28 Aug, 2006

11 commits

  • None of the other /proc/meminfo lines have a space in the identifier. This
    post-2.6.17 addition has the potential to break existing parsers, so use an
    underscore instead (like Committed_AS).

    Cc: Christoph Lameter
    Signed-off-by: Andrew Morton
    Signed-off-by: Linus Torvalds

    Andrew Morton
     
  • This fixes the locking error noticed by lockdep:

    =============================================
    [ INFO: possible recursive locking detected ]
    ---------------------------------------------
    init/1 is trying to acquire lock:
    (&sighand->siglock){....}, at: [] flush_old_exec+0x3ae/0x859

    but task is already holding lock:
    (&sighand->siglock){....}, at: [] flush_old_exec+0x39e/0x859

    other info that might help us debug this:
    2 locks held by init/1:
    #0: (tasklist_lock){..--}, at: [] flush_old_exec+0x38e/0x859
    #1: (&sighand->siglock){....}, at: [] flush_old_exec+0x39e/0x859

    stack backtrace:
    [] show_trace_log_lvl+0x54/0xfd
    [] show_trace+0xd/0x10
    [] dump_stack+0x19/0x1b
    [] __lock_acquire+0x773/0x997
    [] lock_acquire+0x4b/0x6c
    [] _spin_lock+0x19/0x28
    [] flush_old_exec+0x3ae/0x859
    [] load_elf_binary+0x4aa/0x1628
    [] search_binary_handler+0xa7/0x24e
    [] do_execve+0x15b/0x1f9
    [] sys_execve+0x29/0x4d
    [] syscall_call+0x7/0xb

    Signed-off-by: Arjan van de Ven
    Signed-off-by: Dave Jones
    Signed-off-by: Andrew Morton
    Signed-off-by: Linus Torvalds

    Dave Jones
     
  • reiserfs seems to have another locking level layer for the i_mutex due to the
    xattrs-are-a-directory thing.

    Signed-off-by: Ingo Molnar
    Signed-off-by: Andrew Morton
    Signed-off-by: Linus Torvalds

    Ingo Molnar
     
  • JBD currently allocates commit and frozen buffers from slabs.

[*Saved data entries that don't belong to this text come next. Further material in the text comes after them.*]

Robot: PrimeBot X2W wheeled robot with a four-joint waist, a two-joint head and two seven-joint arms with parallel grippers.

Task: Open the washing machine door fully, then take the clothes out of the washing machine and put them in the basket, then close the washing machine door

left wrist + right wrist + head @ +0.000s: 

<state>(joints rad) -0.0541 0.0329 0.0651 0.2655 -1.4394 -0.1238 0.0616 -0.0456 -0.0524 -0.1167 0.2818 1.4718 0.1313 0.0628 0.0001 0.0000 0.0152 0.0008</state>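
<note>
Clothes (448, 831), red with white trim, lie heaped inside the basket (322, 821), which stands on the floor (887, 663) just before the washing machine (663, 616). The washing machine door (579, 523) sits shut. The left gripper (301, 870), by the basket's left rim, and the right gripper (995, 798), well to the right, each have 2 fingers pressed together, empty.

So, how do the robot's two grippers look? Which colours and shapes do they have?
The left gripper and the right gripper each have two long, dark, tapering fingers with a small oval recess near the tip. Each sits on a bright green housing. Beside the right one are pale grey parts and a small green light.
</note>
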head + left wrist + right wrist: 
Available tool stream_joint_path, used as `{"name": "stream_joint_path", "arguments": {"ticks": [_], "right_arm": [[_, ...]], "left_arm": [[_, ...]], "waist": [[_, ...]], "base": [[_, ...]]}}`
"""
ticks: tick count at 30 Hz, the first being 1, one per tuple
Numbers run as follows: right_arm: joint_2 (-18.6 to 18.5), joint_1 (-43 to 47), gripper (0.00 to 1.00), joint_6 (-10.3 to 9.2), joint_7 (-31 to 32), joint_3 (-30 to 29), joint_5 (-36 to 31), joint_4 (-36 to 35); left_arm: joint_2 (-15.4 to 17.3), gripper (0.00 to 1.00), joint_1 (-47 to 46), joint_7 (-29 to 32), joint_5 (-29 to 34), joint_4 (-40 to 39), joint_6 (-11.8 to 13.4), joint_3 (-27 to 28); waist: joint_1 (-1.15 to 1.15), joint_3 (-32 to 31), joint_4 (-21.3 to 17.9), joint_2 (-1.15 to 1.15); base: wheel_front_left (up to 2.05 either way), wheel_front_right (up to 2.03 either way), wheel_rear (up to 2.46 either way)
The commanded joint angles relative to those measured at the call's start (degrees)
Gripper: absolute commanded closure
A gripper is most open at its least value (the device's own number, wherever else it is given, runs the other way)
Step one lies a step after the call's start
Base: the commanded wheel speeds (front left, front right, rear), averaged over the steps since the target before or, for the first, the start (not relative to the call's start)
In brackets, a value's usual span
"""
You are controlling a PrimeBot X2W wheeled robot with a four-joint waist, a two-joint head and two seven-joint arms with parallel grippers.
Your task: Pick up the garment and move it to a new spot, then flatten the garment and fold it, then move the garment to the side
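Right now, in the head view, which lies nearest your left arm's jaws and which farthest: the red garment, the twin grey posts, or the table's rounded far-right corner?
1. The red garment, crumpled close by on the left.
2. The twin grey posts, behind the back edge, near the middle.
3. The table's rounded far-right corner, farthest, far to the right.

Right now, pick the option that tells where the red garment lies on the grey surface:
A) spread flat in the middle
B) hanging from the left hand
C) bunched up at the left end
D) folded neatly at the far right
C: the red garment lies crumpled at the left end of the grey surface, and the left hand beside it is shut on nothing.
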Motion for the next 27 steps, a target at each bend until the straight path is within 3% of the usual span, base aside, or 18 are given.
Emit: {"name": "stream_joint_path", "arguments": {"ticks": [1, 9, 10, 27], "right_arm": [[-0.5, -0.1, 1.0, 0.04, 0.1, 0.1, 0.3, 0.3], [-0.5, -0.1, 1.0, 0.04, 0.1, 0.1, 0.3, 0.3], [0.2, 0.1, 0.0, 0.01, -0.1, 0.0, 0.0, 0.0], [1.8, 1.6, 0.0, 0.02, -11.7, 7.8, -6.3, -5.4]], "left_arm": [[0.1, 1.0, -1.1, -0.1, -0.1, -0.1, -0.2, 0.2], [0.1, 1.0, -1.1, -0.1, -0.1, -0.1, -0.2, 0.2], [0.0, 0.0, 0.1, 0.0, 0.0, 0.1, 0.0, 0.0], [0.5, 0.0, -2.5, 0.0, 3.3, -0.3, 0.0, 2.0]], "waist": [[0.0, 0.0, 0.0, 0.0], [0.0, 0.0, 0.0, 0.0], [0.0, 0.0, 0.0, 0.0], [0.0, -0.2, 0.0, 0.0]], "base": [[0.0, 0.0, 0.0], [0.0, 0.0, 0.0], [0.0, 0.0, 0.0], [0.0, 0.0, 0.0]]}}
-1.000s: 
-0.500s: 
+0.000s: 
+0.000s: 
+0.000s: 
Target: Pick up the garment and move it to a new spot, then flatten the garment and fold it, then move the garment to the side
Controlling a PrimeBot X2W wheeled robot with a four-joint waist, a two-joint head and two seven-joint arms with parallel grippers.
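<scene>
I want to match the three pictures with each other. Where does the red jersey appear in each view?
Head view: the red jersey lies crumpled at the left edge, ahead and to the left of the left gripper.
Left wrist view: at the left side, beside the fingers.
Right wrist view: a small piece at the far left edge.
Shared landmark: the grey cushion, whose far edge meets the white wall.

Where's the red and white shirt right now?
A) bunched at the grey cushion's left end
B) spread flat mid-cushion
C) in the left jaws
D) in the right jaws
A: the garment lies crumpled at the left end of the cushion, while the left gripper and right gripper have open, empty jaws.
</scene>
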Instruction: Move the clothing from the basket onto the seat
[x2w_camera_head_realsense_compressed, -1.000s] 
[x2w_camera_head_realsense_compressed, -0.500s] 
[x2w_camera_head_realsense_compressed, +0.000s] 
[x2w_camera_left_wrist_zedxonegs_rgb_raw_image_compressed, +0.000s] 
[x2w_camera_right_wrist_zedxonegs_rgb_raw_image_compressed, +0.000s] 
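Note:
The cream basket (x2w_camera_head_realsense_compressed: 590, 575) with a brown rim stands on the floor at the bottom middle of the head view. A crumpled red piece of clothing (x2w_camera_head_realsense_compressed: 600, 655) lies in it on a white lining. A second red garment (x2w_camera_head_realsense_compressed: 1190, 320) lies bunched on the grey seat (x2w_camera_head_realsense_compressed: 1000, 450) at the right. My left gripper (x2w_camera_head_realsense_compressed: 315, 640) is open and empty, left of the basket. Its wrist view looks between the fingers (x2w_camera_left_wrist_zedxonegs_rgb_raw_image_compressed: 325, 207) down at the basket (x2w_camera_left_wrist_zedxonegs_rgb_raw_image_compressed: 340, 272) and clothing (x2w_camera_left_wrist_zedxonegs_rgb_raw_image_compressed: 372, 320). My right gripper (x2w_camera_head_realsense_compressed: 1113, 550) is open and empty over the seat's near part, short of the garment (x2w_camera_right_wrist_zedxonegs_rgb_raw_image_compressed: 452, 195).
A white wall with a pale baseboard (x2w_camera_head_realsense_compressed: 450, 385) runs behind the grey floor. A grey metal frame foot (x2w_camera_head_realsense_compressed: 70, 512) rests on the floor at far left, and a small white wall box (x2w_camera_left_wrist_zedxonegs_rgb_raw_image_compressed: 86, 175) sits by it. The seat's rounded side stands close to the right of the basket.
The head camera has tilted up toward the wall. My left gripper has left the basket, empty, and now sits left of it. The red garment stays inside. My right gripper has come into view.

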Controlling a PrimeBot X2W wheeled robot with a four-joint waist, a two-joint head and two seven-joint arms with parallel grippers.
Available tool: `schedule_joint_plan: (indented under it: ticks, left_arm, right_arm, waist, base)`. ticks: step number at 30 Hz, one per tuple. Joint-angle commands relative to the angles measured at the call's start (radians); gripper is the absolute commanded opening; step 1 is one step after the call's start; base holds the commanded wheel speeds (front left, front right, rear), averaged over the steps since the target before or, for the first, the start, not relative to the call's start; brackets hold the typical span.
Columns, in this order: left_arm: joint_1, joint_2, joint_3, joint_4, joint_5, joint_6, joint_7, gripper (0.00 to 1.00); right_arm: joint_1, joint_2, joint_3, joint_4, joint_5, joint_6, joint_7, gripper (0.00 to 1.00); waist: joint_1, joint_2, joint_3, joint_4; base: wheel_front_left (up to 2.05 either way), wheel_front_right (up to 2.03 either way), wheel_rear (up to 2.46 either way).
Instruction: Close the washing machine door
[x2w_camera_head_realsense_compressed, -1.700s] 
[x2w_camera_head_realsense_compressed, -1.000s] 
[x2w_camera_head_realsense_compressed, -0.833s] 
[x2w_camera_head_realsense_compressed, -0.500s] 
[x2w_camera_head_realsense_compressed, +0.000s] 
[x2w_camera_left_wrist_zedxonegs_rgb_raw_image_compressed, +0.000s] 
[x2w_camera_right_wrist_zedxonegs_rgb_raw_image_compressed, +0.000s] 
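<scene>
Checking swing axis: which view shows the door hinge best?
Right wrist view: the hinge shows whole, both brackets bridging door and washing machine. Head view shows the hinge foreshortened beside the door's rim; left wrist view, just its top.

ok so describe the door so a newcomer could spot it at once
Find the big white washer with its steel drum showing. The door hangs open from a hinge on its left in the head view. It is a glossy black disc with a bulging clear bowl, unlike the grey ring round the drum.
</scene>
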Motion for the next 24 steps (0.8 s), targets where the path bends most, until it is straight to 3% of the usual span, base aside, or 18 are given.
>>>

With
    CONFIG_SLAB_DEBUG, its possible for an allocation to cross the page
    boundary causing IO problems.

    https://bugzilla.redhat.com/bugzilla/show_bug.cgi?id=200127

    So, instead of allocating these from regular slabs - manage allocation from
    its own slabs and disable slab debug for these slabs.

    [akpm@osdl.org: cleanups]
    Signed-off-by: Badari Pulavarty
    Signed-off-by: Andrew Morton
    Signed-off-by: Linus Torvalds

    Badari Pulavarty
     
  • Fix two compile failures in eventpoll.c code which would happen if
    DEBUG_EPOLL is bigger than zero.

    Signed-off-by: Masoud Sharbiani
    Cc: Davide Libenzi
    Signed-off-by: Andrew Morton
    Signed-off-by: Linus Torvalds

    Masoud Asgharifard Sharbiani
     
  • 1) When we allocated last fragment in ufs_truncate, we read page, check
    if block mapped to address, and if not trying to allocate it. This is
    wrong behaviour, fragment may be NOT allocated, but mapped, this
    happened because of "block map" function not checked allocated fragment
    or not, it just take address of the first fragment in the block, add
    offset of fragment and return result, this is correct behaviour in
    almost all situation except call from ufs_truncate.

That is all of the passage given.